**Problem statement:** The response must consist of the lines below from the one with "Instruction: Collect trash" through the one with "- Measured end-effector", exactly as they appear and with both ends kept.

**Entries taken from a collection:**
==*==

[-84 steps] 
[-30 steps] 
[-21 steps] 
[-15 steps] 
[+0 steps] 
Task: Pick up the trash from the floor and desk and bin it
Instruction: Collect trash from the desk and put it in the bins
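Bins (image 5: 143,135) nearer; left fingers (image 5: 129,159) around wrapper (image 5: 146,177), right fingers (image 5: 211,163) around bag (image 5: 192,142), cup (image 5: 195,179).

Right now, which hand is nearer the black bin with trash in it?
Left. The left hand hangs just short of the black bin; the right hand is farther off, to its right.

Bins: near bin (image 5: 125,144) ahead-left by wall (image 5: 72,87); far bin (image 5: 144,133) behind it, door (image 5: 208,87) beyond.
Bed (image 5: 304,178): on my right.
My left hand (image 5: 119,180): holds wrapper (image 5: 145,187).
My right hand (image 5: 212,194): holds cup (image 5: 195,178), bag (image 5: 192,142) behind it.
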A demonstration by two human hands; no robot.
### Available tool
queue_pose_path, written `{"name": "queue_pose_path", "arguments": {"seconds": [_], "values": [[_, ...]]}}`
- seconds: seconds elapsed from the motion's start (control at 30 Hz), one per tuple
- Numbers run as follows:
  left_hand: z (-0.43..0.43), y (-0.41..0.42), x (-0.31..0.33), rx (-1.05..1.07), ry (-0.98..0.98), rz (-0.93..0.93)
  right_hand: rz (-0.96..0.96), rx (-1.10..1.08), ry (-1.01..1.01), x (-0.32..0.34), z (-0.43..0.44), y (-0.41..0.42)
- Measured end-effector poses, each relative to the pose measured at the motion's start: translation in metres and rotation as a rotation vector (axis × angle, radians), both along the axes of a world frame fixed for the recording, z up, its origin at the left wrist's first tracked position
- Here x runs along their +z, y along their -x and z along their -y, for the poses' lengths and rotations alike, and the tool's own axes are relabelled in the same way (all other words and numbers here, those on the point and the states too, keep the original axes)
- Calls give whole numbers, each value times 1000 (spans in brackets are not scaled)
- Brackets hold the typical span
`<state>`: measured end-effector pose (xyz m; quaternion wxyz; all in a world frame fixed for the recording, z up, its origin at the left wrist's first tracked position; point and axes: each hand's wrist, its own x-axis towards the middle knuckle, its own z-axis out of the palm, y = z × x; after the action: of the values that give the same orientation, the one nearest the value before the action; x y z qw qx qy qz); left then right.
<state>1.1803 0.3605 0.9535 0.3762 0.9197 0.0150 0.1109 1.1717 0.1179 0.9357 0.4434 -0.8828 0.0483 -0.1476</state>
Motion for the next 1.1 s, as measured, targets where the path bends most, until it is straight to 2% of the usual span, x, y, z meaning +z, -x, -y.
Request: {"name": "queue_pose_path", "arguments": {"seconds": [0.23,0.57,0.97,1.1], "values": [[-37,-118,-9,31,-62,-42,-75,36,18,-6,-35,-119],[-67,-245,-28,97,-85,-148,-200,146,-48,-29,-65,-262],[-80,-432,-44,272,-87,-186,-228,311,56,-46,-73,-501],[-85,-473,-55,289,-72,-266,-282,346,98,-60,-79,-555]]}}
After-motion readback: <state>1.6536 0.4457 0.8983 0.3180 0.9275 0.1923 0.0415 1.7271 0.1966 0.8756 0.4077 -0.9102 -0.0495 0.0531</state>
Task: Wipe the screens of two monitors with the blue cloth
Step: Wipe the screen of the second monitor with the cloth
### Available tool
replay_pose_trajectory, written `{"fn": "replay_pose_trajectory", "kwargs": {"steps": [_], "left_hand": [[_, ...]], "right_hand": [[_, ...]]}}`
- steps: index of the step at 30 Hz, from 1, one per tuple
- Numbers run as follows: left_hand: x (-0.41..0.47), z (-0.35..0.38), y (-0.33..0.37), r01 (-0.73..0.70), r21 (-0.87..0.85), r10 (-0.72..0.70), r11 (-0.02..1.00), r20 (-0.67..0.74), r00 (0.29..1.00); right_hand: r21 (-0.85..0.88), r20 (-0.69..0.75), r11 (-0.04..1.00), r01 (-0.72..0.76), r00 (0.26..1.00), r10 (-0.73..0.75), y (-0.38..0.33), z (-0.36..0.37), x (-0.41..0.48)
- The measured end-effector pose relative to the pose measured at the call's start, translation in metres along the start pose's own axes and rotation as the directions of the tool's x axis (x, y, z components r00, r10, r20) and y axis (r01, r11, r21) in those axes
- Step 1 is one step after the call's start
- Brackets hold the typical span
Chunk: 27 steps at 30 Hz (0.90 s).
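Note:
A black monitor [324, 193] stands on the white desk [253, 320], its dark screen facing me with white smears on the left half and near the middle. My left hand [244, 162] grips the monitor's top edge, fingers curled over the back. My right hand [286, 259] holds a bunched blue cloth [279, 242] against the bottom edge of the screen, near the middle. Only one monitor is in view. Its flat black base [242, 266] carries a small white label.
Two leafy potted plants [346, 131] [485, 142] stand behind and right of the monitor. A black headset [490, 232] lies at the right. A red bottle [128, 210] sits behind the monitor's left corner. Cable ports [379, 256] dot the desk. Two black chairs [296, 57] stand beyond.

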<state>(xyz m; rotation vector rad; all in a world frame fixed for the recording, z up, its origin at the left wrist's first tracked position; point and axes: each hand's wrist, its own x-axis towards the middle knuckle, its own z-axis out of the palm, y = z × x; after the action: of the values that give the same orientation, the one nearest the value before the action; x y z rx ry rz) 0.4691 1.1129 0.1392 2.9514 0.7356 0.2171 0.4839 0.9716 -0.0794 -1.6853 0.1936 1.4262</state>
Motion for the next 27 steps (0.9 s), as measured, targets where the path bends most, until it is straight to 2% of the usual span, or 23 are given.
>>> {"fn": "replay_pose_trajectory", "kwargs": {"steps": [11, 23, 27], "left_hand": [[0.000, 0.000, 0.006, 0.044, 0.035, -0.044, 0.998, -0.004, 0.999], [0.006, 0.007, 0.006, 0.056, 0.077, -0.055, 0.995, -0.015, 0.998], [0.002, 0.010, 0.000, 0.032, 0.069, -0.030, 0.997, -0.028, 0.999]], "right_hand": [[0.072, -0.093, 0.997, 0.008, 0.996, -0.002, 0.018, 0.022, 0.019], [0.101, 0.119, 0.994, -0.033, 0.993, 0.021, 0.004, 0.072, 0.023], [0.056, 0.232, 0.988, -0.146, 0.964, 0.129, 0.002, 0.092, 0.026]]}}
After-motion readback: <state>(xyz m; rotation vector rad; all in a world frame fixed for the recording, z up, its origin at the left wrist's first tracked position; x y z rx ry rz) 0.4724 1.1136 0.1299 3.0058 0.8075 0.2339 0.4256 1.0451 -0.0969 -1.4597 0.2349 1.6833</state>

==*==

**The answer:**
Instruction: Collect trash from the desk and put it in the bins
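Bins (image 5: 143,135) nearer; left fingers (image 5: 129,159) around wrapper (image 5: 146,177), right fingers (image 5: 211,163) around bag (image 5: 192,142), cup (image 5: 195,179).

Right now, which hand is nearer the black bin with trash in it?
Left. The left hand hangs just short of the black bin; the right hand is farther off, to its right.

Bins: near bin (image 5: 125,144) ahead-left by wall (image 5: 72,87); far bin (image 5: 144,133) behind it, door (image 5: 208,87) beyond.
Bed (image 5: 304,178): on my right.
My left hand (image 5: 119,180): holds wrapper (image 5: 145,187).
My right hand (image 5: 212,194): holds cup (image 5: 195,178), bag (image 5: 192,142) behind it.
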A demonstration by two human hands; no robot.
### Available tool
queue_pose_path, written `{"name": "queue_pose_path", "arguments": {"seconds": [_], "values": [[_, ...]]}}`
- seconds: seconds elapsed from the motion's start (control at 30 Hz), one per tuple
- Numbers run as follows:
  left_hand: z (-0.43..0.43), y (-0.41..0.42), x (-0.31..0.33), rx (-1.05..1.07), ry (-0.98..0.98), rz (-0.93..0.93)
  right_hand: rz (-0.96..0.96), rx (-1.10..1.08), ry (-1.01..1.01), x (-0.32..0.34), z (-0.43..0.44), y (-0.41..0.42)
- Measured end-effector poses, each relative to the pose measured at the motion's start: translation in metres and rotation as a rotation vector (axis × angle, radians), both along the axes of a world frame fixed for the recording, z up, its origin at the left wrist's first tracked position

This finishes the answer.